Sublime Forum

What's Sublime's new regex engine?

#1

I’ve heard that sublime has ditched Oniguruma regex engine in favor of a new one that is more performant.
What’s this new regex engine? is it open source?

1 Like

ST3 RegEx Engine Supports Look-Behind?
#2

https://www.sublimetext.com/blog/articles/sublime-text-3-build-3103

3103 also features a custom regex engine that significantly speeds up file loading and indexing.

it’s proprietary to ST3, not sure it has a name.

0 Likes

#3

Sublime Text build 3085 and newer contain a custom, non-backtracking regex engine for syntax highlighting only. It is heavily optimized for the type of matching that happens when lexing source files.

It is not open source, and does not contain some features present in Oniguruma, since it is a different style engine. Whenever possible, the Sublime Text regex engine will be used for a regex pattern in a .sublime-syntax or .tmLanguage file. If the regular expression uses constructs that are not supported by the new engine, Oniguruma will be used instead. We do not currently have any plans on removing the Oniguruma engine, so all existing .tmLanguage files will continue to be supported.

In general, the features not supported by the new engine can cause performance issues. These include:

  • Lookbehinds
  • Backreferences

However, there are some features which are not supported that don’t really fit with the style of engine:

  • Atomic subgroups
  • Possessive quantifiers

In general, Oniguruma supports a lot of different syntax not supported by other engines.
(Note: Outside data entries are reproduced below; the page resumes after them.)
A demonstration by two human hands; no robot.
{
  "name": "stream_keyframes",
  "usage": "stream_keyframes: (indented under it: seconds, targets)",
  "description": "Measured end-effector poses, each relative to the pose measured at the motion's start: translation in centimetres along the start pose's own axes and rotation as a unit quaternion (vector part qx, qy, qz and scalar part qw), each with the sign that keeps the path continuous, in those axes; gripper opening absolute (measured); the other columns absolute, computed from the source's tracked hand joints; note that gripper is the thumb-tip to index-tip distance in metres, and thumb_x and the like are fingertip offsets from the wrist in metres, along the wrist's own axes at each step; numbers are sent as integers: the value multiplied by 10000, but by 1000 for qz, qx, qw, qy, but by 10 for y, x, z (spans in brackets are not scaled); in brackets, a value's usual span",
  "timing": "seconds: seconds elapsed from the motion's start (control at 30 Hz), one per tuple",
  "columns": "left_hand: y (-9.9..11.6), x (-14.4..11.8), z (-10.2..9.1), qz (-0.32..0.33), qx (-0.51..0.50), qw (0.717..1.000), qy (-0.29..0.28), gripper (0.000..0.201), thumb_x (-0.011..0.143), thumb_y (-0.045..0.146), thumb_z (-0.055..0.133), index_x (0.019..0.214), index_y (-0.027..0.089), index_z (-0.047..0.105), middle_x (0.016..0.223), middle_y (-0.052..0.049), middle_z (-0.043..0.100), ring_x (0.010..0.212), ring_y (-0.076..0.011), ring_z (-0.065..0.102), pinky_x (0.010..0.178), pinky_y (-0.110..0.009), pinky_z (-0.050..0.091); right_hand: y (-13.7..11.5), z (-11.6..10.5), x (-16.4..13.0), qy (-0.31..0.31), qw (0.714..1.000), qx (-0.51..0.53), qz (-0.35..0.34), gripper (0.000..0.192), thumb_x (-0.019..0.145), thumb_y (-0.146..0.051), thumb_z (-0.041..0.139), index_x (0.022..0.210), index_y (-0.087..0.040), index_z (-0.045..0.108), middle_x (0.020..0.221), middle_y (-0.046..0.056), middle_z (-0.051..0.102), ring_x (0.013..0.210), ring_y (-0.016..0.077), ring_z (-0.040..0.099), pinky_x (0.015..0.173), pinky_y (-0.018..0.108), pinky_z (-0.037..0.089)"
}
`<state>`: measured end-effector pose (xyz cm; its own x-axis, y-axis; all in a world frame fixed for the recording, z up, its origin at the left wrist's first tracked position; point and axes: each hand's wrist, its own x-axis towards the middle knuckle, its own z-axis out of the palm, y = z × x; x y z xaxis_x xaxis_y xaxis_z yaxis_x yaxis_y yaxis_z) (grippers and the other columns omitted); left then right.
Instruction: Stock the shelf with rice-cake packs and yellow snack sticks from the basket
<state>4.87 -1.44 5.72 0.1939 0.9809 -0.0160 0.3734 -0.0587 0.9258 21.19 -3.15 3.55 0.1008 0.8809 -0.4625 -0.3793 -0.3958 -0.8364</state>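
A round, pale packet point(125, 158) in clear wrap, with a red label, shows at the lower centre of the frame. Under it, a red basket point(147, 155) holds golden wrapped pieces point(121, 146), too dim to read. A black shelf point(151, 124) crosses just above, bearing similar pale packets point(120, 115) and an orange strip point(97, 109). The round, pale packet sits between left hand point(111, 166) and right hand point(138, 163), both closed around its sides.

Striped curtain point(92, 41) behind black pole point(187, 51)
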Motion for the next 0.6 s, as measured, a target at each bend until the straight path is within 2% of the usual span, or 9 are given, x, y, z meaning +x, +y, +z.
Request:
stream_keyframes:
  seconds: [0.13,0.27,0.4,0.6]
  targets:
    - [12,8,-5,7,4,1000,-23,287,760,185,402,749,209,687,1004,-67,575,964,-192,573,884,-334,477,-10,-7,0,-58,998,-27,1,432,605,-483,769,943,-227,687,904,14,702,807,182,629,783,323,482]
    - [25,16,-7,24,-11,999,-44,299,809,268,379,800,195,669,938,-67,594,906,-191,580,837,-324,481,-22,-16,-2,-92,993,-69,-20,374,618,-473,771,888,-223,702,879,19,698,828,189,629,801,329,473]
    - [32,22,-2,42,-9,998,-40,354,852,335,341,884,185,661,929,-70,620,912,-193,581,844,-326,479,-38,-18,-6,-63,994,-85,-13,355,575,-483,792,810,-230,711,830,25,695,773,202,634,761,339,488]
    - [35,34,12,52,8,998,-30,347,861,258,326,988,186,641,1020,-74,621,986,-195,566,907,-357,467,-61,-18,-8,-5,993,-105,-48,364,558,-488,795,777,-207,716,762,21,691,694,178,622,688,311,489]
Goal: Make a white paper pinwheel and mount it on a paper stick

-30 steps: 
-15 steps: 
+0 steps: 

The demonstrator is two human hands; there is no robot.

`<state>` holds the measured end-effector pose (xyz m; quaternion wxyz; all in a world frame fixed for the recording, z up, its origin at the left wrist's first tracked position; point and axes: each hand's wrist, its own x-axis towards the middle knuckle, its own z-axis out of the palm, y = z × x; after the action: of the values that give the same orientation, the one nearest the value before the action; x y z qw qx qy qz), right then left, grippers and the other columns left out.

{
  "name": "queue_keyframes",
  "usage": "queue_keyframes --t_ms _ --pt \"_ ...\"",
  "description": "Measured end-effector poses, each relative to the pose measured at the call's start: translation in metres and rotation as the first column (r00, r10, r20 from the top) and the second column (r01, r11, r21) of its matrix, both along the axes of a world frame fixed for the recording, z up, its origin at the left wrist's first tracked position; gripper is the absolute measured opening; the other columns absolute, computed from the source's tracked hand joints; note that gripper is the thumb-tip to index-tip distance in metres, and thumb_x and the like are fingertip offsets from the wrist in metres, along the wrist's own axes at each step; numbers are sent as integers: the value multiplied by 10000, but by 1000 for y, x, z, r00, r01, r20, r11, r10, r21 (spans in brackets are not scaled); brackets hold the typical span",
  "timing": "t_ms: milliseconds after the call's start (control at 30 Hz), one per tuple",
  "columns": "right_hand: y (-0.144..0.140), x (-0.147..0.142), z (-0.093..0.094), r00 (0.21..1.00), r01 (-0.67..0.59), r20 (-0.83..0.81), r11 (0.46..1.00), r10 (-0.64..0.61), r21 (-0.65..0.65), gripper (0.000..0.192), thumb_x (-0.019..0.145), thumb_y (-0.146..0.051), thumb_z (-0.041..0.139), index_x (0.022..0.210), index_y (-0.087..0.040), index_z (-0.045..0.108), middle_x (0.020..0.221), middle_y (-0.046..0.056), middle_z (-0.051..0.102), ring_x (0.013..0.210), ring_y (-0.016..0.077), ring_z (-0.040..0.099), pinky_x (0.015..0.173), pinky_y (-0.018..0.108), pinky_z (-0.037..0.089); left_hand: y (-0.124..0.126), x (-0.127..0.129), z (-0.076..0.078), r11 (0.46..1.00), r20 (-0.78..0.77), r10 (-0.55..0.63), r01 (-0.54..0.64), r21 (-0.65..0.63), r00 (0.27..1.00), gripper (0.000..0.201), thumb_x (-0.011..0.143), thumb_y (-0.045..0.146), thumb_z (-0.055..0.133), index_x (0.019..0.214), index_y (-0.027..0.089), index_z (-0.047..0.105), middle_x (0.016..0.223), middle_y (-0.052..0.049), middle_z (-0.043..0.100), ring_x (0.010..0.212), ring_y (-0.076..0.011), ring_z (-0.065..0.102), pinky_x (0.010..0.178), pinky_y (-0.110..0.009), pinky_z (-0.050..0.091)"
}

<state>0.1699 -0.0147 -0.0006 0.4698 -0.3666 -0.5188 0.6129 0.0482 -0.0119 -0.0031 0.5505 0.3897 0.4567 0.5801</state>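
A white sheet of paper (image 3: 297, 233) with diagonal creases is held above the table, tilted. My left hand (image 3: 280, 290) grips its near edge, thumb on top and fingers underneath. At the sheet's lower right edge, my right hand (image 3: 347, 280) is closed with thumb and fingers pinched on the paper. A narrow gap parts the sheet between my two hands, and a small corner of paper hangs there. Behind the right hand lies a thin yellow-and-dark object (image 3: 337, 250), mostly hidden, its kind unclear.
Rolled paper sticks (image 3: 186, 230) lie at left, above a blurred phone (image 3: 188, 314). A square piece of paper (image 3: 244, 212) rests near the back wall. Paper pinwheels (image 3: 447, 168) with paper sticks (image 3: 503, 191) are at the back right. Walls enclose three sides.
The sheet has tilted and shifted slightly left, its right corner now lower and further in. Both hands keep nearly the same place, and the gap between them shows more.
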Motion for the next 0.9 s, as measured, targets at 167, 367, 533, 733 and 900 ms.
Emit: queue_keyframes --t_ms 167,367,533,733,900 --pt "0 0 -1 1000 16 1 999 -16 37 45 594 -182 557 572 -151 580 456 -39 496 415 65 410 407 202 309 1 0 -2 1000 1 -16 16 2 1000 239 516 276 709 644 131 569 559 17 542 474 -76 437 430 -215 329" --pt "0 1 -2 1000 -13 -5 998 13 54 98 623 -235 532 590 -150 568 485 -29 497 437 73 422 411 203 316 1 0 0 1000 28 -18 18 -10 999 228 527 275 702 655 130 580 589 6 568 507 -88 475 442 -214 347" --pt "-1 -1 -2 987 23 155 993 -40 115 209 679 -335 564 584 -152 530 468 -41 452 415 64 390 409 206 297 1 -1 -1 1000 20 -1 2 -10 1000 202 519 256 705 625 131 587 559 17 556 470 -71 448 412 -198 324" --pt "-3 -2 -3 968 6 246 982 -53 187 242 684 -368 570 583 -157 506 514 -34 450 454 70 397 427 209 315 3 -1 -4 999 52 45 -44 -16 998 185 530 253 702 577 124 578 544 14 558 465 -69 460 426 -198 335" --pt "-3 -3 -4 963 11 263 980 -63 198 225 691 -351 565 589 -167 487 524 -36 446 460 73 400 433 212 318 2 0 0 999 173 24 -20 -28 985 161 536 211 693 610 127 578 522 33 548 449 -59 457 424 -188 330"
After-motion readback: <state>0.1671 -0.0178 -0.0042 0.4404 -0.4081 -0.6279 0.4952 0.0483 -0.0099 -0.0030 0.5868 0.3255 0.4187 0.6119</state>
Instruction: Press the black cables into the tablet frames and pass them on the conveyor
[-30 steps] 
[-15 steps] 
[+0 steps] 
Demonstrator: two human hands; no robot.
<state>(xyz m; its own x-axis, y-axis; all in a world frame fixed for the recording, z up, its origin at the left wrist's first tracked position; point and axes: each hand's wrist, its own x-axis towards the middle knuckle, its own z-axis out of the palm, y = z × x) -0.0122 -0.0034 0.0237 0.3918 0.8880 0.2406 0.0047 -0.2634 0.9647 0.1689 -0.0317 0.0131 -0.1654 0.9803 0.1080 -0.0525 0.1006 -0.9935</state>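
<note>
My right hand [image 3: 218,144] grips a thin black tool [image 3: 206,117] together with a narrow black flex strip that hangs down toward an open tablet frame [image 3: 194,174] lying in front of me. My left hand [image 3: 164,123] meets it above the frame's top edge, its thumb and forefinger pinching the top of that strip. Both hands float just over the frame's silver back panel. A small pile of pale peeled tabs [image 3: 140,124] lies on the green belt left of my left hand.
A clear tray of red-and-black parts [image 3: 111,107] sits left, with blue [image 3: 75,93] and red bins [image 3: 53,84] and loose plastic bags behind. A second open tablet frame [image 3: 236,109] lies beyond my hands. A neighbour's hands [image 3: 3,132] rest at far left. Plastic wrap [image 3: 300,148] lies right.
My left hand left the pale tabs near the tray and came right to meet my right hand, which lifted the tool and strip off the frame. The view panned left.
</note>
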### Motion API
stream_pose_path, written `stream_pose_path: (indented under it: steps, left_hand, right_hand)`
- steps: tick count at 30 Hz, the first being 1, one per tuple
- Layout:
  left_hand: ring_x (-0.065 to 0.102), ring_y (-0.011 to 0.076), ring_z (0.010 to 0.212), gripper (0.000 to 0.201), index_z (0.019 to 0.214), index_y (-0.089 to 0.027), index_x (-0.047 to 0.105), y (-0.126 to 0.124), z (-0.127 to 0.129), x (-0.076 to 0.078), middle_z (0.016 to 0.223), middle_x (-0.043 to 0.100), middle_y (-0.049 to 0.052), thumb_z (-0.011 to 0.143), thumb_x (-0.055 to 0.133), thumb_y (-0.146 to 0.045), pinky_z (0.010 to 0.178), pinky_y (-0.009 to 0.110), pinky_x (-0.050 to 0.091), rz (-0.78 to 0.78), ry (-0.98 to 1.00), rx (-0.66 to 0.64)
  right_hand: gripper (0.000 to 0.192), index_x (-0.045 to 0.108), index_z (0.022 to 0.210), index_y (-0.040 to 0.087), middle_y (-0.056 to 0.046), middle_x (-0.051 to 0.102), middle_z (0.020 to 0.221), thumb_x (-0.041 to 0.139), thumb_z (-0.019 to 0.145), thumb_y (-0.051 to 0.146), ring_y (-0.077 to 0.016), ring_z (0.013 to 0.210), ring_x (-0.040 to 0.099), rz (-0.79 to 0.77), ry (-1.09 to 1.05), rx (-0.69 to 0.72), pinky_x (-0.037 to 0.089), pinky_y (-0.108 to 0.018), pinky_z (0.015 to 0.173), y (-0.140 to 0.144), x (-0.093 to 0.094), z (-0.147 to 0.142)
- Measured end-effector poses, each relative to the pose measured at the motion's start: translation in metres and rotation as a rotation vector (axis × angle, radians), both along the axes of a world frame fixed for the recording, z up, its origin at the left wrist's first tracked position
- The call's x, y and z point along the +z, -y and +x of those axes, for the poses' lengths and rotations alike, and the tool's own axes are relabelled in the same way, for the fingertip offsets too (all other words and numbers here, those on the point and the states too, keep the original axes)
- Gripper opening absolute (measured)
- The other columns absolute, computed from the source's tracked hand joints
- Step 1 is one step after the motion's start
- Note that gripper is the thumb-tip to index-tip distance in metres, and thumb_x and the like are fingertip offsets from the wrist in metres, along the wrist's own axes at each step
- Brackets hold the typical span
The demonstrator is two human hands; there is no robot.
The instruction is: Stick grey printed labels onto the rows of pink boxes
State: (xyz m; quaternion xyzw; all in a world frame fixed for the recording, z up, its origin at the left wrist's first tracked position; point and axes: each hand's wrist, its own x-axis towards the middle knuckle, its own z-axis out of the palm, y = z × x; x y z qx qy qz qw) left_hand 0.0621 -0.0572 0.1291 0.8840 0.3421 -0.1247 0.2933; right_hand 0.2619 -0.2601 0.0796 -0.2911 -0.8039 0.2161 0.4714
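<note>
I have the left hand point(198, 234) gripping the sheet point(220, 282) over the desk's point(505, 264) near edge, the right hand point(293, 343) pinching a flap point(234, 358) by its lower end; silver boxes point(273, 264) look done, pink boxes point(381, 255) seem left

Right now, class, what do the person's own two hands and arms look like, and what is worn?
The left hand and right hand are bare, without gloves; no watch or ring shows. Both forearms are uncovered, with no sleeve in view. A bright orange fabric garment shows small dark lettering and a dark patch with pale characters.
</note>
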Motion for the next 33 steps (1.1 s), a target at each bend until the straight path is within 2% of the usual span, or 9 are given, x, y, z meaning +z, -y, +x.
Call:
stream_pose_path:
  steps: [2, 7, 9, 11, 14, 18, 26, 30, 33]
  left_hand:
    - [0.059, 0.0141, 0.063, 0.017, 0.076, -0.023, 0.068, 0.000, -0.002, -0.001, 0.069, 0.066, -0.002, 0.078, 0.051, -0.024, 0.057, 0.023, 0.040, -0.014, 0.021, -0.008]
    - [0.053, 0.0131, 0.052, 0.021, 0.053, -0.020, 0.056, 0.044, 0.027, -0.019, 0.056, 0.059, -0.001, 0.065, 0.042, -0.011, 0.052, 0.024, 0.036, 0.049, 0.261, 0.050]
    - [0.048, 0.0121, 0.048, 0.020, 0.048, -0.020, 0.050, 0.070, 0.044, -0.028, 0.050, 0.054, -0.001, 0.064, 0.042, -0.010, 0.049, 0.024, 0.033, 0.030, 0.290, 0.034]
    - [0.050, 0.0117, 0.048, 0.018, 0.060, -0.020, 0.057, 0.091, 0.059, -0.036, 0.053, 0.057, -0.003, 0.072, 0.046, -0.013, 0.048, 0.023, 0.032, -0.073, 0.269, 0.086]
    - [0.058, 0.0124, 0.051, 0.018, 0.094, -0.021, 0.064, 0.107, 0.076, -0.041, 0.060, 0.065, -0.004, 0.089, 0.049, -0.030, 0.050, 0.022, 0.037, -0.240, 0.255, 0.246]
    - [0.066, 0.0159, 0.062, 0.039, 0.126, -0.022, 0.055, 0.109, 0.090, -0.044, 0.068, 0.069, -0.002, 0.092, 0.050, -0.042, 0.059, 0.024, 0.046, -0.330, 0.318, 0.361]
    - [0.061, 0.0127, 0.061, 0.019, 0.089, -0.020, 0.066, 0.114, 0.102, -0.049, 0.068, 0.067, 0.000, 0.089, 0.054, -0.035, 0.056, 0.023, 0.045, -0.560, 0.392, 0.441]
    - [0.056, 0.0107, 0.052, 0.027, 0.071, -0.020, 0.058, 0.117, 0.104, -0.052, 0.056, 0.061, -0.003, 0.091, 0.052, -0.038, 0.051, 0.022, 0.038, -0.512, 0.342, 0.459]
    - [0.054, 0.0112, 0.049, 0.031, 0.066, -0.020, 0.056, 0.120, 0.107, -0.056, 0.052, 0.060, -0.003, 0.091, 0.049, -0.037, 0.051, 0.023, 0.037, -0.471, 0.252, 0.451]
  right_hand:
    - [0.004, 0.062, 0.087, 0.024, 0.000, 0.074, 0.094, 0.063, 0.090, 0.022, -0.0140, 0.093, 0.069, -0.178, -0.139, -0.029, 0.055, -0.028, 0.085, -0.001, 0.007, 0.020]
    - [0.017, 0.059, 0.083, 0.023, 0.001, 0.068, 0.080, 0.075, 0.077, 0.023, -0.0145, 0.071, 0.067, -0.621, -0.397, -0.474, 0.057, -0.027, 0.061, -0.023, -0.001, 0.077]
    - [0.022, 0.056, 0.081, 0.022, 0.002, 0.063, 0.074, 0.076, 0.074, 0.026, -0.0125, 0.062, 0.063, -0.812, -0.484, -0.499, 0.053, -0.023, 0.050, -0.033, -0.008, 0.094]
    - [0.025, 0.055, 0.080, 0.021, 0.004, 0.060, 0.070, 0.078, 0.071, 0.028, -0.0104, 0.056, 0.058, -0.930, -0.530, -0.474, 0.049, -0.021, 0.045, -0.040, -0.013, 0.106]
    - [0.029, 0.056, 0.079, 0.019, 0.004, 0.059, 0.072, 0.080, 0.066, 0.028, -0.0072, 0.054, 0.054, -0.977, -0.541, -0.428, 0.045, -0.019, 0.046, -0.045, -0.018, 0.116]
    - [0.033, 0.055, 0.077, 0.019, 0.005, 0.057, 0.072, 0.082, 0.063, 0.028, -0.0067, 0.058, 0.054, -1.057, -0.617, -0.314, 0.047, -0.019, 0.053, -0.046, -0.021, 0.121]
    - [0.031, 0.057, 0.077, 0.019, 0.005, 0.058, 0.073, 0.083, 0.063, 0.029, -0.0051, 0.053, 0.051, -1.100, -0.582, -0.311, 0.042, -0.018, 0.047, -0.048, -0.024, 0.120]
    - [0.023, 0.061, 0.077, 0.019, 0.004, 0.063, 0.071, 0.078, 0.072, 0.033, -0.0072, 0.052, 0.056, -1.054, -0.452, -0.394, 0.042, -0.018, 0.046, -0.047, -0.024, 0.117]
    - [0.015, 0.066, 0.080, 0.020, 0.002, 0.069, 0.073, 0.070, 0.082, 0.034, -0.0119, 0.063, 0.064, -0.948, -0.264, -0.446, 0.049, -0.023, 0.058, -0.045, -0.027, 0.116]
Other than the features mentioned above, there may be other edge-case syntax (such as a negated posix character class that only PCRE and Oniguruma support, [[:^ascii:]]) that is unsupported.

In build 3109, we added the Regex Compatibility variant to the Syntax Tests build system. This will provide feedback about any regex patterns not supported by the new engine.

As a general rule, syntaxes that use only features supported by the new regex engine tend to be quite a bit faster. For instance, the JavaScript syntax in 3109 is about 4x as fast as the one in 3103. HTML has been improved by probably 20%, and there are more examples I can’t think of off of the top of my head. Since build 3098 we’ve had a build variant that will profile the current view using the syntax it is currently highlighted with.

However, depending on your regular expression constructs, it is still possible to make the new regex engine slow. For instance, doing extensive lookaheads at every character in a repeating group can definitely be slow. This is why measuring is useful, especially with large files.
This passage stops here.